What needs to be done.
From the material below, give the number of lines that hold the string "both" and nothing further.

++++++

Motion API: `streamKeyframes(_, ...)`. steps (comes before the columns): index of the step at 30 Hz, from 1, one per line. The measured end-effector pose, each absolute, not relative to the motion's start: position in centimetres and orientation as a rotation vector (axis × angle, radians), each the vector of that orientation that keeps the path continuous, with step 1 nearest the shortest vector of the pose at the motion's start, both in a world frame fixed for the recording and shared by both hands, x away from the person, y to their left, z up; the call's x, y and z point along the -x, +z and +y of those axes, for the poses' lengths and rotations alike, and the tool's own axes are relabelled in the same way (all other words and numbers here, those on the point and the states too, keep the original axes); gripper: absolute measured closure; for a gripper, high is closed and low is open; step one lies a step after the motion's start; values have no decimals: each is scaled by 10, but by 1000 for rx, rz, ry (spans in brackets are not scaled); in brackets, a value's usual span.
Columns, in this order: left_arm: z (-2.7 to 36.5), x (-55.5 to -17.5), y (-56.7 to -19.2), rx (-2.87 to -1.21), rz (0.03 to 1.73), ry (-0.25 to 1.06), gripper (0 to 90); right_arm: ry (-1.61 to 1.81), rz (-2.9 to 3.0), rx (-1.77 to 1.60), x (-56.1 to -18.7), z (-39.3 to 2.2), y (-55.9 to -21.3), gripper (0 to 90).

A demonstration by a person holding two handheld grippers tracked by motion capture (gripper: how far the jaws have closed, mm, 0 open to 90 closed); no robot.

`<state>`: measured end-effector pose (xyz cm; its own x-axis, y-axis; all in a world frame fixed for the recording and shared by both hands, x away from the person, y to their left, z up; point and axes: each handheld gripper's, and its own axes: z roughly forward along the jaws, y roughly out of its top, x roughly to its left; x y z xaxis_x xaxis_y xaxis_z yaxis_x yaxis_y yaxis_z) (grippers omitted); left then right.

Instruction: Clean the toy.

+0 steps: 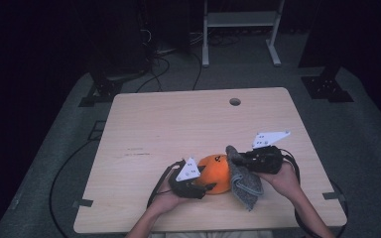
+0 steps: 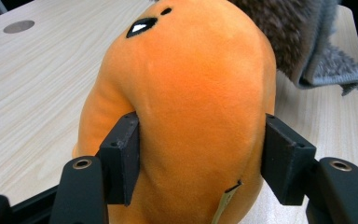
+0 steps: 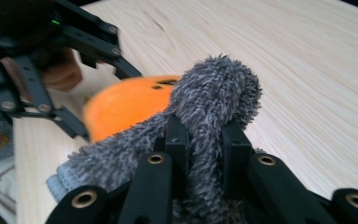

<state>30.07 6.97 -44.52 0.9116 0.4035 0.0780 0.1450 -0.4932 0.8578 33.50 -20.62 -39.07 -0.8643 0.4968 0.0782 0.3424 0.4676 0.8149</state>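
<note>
Wiping goes best if left gripper (image 1: 204,187), jaws clamped on plush (image 2: 191,107), holds it steady while right gripper (image 3: 204,140), pinching cloth (image 1: 243,181), rubs its right side.

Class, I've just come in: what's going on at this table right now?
A person works two handheld tongs over a wooden table. The left tongs clamp an orange plush toy by its sides. The right tongs pinch a fuzzy grey cloth, holding it against the toy's far side.
</note>
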Motion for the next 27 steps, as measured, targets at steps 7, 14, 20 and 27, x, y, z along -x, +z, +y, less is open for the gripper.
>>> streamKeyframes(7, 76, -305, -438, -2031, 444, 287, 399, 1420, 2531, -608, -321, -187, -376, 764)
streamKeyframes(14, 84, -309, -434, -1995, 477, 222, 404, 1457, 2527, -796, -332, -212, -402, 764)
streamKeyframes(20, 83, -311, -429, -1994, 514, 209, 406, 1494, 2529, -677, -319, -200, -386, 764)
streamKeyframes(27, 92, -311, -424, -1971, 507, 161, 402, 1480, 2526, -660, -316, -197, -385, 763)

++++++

Output.
2